The chemotherapy I was given is about the strongest available in Canada at that time to IBC patients without distant metastases. Initially I had high dose CEF (cyclophosphamide, epirubicin and fluorouracil), but after the first round and a severe case of neutropenia, the F drug was dropped, the others increased, and neupogen injections added to keep my white blood counts up. I was really lucky, and had little nausea, moderate fatigue and a few other manageable side effects. The loss of my hair was really hard, and at first I hid my baldness from everyone, but by the end of the six months I was going bareheaded most of the time. I didn't have to work during chemo, but I suspect I could have managed part-time.
After six months of chemotherapy, I had a modified radical mastectomy. I had always been very large-chested, and was having an elective breast reduction on the other side at the same time, so it made the whole thing a much less negative experience than it might have been. A week after my surgery, while recovering from a post-op infection in hospital, I was given my pathology report. It couldn't have been better: no residual cancer, clear nodes, and no sign the cancer had ever been there. The relief was incredible, and it was like the emotional dam finally burst. For weeks I went through sorrow, anger, frustration, and all kinds of other feelings.
Radiation was made easier by the knowledge that I had beaten the odds so far, and that I had a decent chance of long-term survival. It was tiring, and irritating to have to go across town every day in the middle of winter, but I got through, and finished nine months after beginning chemotherapy. It still took a long time to recover my energy. After several months I was doing regular exercise classes and spending time upgrading my computer skills, hoping that the worst was behind me and that I'd stay disease-free.

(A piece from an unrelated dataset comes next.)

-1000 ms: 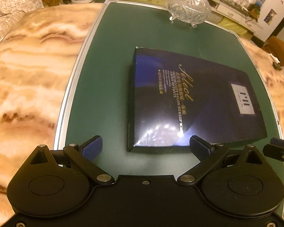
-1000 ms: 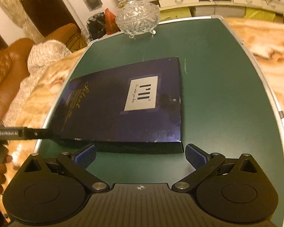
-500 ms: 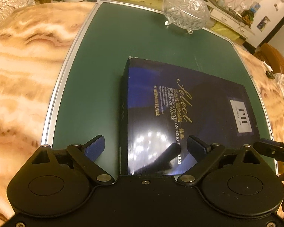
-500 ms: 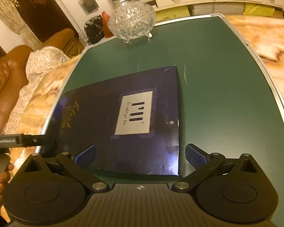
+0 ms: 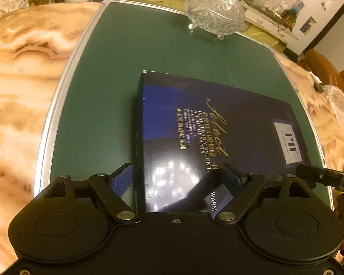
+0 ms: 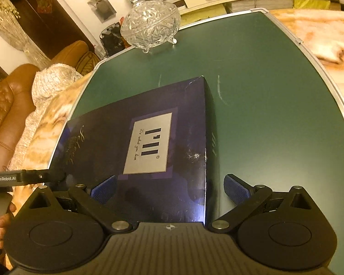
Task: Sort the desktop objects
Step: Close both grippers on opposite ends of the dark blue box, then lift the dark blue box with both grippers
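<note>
A flat dark blue box (image 5: 217, 133) with gold lettering and a silver label lies on the green mat (image 5: 107, 87). It also shows in the right wrist view (image 6: 149, 142). My left gripper (image 5: 178, 178) is open over the box's near left corner, one finger beside the left edge, the other above the top. My right gripper (image 6: 169, 189) is open over the box's near right corner, its right finger (image 6: 235, 188) off the box's side above the mat.
A cut-glass lidded bowl (image 5: 214, 11) stands at the far edge of the mat, and shows in the right wrist view (image 6: 150, 25). Marble tabletop (image 5: 18, 87) surrounds the mat. A sofa (image 6: 9, 105) stands to the left.
Both grippers have moved forward over the box's near edge, so the box now reaches between the fingers. Both stay open.
</note>
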`<state>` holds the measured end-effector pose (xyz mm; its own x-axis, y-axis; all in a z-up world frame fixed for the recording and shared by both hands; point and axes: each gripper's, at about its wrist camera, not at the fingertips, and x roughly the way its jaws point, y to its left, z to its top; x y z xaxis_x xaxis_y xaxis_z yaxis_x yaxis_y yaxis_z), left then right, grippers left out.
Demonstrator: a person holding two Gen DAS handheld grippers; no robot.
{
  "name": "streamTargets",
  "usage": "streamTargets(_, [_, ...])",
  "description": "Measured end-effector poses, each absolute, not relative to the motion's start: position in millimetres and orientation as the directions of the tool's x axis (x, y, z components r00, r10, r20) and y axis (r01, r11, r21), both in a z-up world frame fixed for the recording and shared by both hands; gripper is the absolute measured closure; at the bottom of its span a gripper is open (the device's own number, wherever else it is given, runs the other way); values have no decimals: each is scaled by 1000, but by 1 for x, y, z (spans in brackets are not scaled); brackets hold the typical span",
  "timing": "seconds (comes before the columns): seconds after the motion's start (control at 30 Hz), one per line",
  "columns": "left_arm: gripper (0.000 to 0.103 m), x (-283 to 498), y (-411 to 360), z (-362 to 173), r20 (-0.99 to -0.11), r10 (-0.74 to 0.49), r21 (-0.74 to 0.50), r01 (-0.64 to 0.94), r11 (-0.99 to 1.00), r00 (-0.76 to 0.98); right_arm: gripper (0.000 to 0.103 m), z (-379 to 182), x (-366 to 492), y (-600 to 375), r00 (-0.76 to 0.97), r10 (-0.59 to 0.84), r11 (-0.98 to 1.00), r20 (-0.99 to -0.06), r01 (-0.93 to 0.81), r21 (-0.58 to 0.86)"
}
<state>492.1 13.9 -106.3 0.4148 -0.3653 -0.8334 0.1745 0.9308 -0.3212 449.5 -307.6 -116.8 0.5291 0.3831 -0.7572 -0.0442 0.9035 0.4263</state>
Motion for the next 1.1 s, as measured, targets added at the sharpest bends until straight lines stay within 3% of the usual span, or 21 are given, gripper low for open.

Unfortunately cancer hit again eight months later, in the form of a brain metastasis. It was discovered by CT scan after I'd felt a bit fuzzy headed and clumsy for a few months, then had a week or two of bad dizzy spells. The timing was lousy, ten days before our October 5 wedding. I was put on high doses of Decadron, and we went ahead with both the wedding and the honeymoon in Jamaica, since it was taking time to get test results and devise a treatment plan. Nothing was said at the wedding, but all the guests had been told, and although we were under stress, we felt really supported by people. We knew that if the tumour wasn't operable, odds were I'd be dead within a year.

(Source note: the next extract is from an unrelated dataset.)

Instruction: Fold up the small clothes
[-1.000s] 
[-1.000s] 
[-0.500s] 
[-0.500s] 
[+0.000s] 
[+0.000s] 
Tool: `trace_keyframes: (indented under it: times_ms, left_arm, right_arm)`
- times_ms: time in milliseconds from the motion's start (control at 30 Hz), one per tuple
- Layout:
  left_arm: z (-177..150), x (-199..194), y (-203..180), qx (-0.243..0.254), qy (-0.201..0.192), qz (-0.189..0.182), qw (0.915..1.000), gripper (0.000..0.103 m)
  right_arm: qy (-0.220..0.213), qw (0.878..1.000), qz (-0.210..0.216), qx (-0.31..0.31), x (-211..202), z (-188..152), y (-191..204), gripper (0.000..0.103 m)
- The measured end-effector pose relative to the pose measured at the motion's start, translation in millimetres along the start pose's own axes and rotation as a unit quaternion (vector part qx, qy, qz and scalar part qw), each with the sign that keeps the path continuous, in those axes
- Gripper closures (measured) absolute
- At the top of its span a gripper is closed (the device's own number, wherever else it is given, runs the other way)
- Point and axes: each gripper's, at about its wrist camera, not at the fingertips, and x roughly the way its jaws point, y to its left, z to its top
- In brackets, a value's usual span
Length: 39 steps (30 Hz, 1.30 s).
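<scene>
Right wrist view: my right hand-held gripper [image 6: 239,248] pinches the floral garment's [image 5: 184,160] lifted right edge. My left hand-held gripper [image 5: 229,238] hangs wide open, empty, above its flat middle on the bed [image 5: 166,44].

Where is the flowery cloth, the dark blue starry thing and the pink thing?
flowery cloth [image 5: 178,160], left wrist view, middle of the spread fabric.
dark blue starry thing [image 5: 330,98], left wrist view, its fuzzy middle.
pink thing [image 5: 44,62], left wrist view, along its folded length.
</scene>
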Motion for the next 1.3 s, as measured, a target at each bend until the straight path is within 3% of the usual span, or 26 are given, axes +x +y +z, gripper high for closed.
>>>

An MRI showed the tumour to be solitary and operable, and there was no sign of cancer elsewhere, so the neurosurgeon gave the okay for surgery. The tumour was 3.5cm, high in the left parietal lobe. The greatest risk was of damage to the function of the right arm or leg, but even that was relatively low. Given the alternative, we agreed to the surgery, which was scheduled for six days later, October 27. I had to be awake for the operation, and the hospital where I had the surgery was not well run or pleasant to be in, so the whole experience was pretty awful. I was released three days later with a full head of hair covering the incision.
The next morning I woke with a swollen leg, and a blood clot was found when I went to Emergency. After a much more pleasant four day stay at my main hospital, I was released with orders for daily injections of blood thinners for at least three months. I was now on Decadron to prevent swelling of the brain, Dilantin to prevent seizures, and Innohep to prevent a potentially lethal embolism. I had a few weeks to rest and then started whole brain radiation.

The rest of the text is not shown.